Write out all the material verbatim, line by line.

==============================

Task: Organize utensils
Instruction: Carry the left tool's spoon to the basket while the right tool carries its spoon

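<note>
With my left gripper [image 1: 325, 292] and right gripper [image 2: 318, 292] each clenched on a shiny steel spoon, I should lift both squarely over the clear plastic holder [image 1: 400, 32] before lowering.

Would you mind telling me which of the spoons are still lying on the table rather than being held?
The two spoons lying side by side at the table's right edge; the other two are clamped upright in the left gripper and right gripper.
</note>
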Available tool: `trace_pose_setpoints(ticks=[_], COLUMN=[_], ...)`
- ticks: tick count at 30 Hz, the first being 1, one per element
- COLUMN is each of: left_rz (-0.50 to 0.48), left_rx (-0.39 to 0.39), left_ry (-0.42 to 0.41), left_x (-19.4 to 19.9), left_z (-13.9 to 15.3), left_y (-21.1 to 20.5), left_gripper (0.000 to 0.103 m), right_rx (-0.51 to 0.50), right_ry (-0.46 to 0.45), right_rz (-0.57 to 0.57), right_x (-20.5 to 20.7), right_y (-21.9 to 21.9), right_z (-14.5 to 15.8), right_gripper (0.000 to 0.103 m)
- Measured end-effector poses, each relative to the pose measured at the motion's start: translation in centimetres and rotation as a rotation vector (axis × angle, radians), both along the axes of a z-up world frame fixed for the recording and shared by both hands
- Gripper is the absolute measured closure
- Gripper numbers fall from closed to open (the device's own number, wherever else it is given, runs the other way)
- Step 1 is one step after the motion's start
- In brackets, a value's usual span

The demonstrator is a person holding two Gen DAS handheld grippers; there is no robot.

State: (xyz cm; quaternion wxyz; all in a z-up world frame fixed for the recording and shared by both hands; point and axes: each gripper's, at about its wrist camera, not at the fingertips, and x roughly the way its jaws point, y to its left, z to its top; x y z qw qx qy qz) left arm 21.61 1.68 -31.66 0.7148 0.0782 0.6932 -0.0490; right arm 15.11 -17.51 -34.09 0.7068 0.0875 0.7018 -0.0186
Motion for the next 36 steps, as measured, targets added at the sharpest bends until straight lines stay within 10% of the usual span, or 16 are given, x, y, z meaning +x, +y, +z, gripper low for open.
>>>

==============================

Solution:
Task: Organize utensils
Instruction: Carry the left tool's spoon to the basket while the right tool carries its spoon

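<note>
With my left gripper [image 1: 325, 292] and right gripper [image 2: 318, 292] each clenched on a shiny steel spoon, I should lift both squarely over the clear plastic holder [image 1: 400, 32] before lowering.

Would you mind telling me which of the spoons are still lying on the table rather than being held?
The two spoons lying side by side at the table's right edge; the other two are clamped upright in the left gripper and right gripper.
</note>
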Available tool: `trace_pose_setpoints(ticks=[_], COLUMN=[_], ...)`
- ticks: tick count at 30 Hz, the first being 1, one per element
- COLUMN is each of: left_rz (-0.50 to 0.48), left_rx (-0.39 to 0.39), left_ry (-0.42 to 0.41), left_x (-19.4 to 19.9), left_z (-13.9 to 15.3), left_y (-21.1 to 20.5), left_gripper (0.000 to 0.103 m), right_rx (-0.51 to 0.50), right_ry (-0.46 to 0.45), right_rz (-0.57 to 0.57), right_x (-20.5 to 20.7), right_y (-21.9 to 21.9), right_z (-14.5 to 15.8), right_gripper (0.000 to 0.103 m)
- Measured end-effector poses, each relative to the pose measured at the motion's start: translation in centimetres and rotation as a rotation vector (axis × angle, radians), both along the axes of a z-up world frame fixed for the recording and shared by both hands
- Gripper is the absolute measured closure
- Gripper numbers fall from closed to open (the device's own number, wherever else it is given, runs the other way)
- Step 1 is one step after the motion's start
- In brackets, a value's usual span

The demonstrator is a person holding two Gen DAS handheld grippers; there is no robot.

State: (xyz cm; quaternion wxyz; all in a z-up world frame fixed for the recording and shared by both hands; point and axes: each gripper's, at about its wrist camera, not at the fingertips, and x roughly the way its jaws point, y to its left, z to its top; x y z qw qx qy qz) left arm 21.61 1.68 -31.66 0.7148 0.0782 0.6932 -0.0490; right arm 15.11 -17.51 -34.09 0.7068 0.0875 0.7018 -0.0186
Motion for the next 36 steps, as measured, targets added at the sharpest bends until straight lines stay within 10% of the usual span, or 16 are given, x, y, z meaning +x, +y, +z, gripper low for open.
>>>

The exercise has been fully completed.